Problem to work on: Your answer should contain only the lines from the top of the data below down through the one with "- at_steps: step", transcribed exactly and without pictures; please include nothing more.

Exercise input:
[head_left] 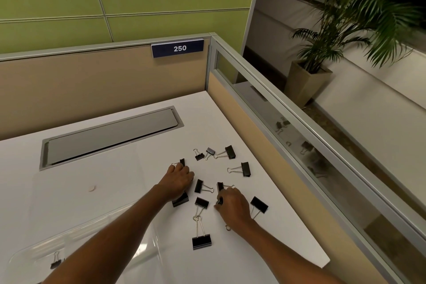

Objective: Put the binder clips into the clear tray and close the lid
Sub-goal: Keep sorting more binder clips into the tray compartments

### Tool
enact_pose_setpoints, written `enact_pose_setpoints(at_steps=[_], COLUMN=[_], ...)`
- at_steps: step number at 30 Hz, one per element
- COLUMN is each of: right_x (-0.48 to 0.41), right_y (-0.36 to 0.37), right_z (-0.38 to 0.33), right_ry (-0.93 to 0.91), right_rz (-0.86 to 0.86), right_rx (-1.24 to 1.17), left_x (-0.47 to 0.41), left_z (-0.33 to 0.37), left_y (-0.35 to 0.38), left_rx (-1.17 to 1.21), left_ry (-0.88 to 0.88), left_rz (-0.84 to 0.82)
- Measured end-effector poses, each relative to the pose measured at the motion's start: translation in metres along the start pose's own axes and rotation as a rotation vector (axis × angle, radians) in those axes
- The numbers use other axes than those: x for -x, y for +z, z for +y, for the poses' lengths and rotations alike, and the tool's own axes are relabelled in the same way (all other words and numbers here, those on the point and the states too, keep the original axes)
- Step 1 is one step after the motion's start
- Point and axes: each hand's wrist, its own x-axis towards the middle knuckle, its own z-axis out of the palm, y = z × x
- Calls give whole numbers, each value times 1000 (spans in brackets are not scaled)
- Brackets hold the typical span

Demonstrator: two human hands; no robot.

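The left hand (pixel 178 181) lies knuckles-up on the white counter (pixel 230 122), its fingers (pixel 178 168) curled narrowly down onto a black binder clip (pixel 182 162) at their tips; whether the clip is actually gripped cannot be told. A second clip (pixel 180 200) pokes out from under the heel of that hand. The right hand (pixel 232 207) is cupped, its fingers (pixel 227 191) pinched on the wire handle of another clip (pixel 220 187), with something dark showing beneath the thumb. Between the two hands lies a loose clip (pixel 198 186), and just below it one more (pixel 202 202) whose long handles meet those of the nearest clip (pixel 201 241). Right of the right hand sits a clip (pixel 259 204), and farther back on the counter are four more (pixel 245 169), (pixel 230 151), (pixel 210 151), (pixel 199 156). The clear tray (pixel 34 251) stands at the lower left beside the left forearm, well apart from both hands, with one small clip (pixel 56 263) already inside; its clear lid (pixel 69 187) appears to lie open and flat behind it. A grey cable hatch (pixel 110 136) is set into the counter beyond. On the beige partition a dark blue sign (pixel 177 48) reads "250". A potted palm (pixel 309 83) stands outside the cubicle.
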Motion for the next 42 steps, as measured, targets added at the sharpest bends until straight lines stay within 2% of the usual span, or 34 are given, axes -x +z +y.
enact_pose_setpoints(at_steps=[6, 11, 14, 21, 28, 42], right_x=[1, -4, -9, -11, -1, 30], right_y=[-7, -12, -16, -16, -3, 36], right_z=[1, -6, -17, -49, -87, -173], right_ry=[84, 195, 256, 180, 61, -141], right_rz=[28, 37, 28, -1, -61, -190], right_rx=[-146, -359, -501, -581, -556, -526], left_x=[-1, 1, 4, 31, 84, 209], left_z=[3, 3, 2, -1, -5, -30], left_y=[-2, -9, -17, -39, -61, -59], left_rx=[-1, 213, 335, 644, 910, 766], left_ry=[-56, -247, -335, -517, -752, -960], left_rz=[7, 1, 60, 240, 206, 199])
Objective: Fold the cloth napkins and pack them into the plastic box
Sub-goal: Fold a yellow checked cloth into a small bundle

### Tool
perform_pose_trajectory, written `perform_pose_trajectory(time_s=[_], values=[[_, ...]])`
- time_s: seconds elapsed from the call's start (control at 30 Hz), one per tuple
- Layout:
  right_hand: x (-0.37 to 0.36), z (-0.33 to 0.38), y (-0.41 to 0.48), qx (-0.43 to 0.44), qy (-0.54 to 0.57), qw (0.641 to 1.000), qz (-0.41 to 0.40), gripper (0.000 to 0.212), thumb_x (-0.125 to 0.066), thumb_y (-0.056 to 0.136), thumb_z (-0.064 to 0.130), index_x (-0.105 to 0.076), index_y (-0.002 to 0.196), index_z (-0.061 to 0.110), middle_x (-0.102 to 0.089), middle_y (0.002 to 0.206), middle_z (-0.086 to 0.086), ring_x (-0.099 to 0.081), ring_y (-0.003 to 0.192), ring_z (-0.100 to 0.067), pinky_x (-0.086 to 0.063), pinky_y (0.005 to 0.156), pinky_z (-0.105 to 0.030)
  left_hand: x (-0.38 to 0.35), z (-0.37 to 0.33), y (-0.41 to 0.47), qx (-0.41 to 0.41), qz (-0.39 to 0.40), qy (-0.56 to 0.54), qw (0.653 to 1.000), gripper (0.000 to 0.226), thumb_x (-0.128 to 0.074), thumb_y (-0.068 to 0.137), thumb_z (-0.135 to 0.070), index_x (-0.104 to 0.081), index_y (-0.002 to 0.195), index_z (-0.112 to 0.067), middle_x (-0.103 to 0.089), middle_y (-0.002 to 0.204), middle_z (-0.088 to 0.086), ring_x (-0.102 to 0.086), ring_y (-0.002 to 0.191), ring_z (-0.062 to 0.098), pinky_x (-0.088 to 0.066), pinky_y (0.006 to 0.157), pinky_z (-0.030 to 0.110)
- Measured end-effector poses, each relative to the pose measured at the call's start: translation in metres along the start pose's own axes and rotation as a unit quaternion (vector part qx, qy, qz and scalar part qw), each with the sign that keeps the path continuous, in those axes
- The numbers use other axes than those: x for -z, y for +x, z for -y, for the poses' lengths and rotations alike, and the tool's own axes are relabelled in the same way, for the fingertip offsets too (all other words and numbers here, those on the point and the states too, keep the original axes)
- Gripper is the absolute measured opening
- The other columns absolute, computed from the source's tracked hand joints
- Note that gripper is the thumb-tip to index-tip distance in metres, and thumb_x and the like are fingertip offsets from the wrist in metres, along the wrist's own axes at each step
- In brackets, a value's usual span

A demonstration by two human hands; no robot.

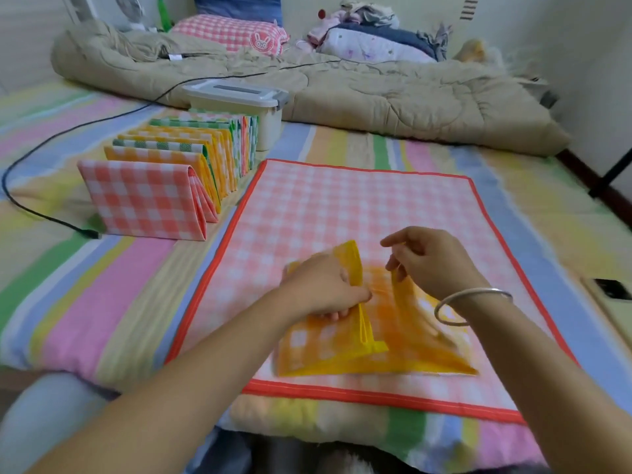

Answer section:
[head_left] 

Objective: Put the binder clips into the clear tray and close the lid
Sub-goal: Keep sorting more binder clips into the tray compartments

### Tool
enact_pose_setpoints, written `enact_pose_setpoints(at_steps=[_], COLUMN=[_], ...)`
- at_steps: step number at 30 Hz, one per element

What was asked now has a complete answer.